Work item: Copy out exactly the lines below that run from the one holding "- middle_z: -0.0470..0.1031" to the one holding "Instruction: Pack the", keeping both of those lines and no others.
-- Opening Marker --
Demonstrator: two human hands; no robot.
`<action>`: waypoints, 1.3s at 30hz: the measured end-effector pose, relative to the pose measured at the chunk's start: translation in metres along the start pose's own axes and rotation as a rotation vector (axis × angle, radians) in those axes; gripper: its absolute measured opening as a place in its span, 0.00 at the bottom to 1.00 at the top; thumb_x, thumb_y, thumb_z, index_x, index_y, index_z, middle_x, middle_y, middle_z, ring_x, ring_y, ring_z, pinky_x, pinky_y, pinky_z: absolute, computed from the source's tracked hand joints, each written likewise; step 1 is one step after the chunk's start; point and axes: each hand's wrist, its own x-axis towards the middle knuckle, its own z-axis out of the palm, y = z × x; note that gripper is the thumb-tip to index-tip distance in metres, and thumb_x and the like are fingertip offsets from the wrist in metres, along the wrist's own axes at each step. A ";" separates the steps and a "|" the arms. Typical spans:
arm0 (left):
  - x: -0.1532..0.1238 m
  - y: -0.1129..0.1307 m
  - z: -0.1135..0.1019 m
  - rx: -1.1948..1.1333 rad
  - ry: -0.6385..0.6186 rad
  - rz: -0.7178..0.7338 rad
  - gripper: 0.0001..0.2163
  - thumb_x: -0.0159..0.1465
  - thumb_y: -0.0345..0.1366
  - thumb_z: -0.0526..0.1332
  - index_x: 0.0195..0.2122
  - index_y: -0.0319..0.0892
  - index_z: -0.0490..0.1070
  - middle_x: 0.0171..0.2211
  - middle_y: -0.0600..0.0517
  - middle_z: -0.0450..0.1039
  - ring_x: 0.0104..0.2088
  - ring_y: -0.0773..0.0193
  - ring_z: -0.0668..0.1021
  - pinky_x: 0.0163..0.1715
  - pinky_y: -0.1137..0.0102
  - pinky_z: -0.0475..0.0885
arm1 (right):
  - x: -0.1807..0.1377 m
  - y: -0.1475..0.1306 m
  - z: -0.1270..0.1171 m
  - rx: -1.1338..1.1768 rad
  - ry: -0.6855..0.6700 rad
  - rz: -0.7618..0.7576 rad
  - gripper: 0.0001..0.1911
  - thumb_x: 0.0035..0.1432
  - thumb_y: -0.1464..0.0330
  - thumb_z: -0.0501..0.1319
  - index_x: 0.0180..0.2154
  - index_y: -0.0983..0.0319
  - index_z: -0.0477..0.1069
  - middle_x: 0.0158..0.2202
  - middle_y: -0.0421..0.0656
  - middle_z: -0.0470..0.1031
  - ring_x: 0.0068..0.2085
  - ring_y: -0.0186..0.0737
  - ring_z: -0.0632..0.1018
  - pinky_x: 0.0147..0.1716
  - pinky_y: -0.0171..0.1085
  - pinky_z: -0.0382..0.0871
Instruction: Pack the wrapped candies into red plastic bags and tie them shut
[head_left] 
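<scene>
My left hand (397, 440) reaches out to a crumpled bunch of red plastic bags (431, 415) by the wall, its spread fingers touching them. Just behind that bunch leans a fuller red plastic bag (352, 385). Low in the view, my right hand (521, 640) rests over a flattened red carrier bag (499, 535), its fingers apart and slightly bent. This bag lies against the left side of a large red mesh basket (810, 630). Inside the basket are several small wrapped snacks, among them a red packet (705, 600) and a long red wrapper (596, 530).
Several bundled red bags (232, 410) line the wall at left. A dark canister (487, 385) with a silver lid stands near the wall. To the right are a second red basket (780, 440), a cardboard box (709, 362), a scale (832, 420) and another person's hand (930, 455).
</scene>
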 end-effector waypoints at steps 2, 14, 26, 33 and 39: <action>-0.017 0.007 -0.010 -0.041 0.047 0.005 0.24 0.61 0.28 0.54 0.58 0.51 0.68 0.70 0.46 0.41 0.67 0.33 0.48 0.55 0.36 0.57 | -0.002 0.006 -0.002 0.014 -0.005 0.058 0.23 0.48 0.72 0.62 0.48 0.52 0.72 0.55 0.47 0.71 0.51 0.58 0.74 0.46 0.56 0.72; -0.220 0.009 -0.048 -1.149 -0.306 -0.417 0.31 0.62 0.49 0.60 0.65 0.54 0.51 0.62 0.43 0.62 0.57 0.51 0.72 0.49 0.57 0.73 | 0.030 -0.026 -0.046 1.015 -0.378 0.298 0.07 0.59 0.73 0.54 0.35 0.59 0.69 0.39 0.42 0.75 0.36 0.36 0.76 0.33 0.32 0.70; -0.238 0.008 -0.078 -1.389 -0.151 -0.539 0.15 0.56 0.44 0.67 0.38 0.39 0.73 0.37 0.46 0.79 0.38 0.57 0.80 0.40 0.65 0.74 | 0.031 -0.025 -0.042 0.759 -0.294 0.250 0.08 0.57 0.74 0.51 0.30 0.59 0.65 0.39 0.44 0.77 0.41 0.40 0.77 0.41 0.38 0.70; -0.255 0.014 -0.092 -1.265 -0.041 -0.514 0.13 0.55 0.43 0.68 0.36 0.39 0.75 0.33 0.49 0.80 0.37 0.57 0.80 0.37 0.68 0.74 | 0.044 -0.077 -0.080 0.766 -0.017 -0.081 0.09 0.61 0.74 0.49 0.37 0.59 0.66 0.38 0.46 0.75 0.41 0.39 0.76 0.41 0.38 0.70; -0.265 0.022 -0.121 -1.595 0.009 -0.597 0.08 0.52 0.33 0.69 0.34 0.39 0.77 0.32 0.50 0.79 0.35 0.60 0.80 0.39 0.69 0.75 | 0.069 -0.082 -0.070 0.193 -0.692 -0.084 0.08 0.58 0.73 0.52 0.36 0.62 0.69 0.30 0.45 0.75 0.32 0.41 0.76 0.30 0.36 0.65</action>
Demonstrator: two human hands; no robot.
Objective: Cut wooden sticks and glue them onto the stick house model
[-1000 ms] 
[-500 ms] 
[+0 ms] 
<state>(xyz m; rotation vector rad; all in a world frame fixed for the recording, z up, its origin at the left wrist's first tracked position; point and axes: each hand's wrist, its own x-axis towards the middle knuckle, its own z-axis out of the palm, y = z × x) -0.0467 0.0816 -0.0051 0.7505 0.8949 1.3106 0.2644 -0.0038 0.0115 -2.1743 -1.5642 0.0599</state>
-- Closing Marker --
Response to this task:
  - middle_z: -0.0470..0.1031
  - ring_x: 0.0068..0.2085
  - ring_y: -0.0186..0.0737
  - ring_z: -0.0632..0.1018
  - pinky_x: 0.0147..0.1716
  - pinky_y: -0.0171..0.1085
  - pinky_z: -0.0382..0.0871
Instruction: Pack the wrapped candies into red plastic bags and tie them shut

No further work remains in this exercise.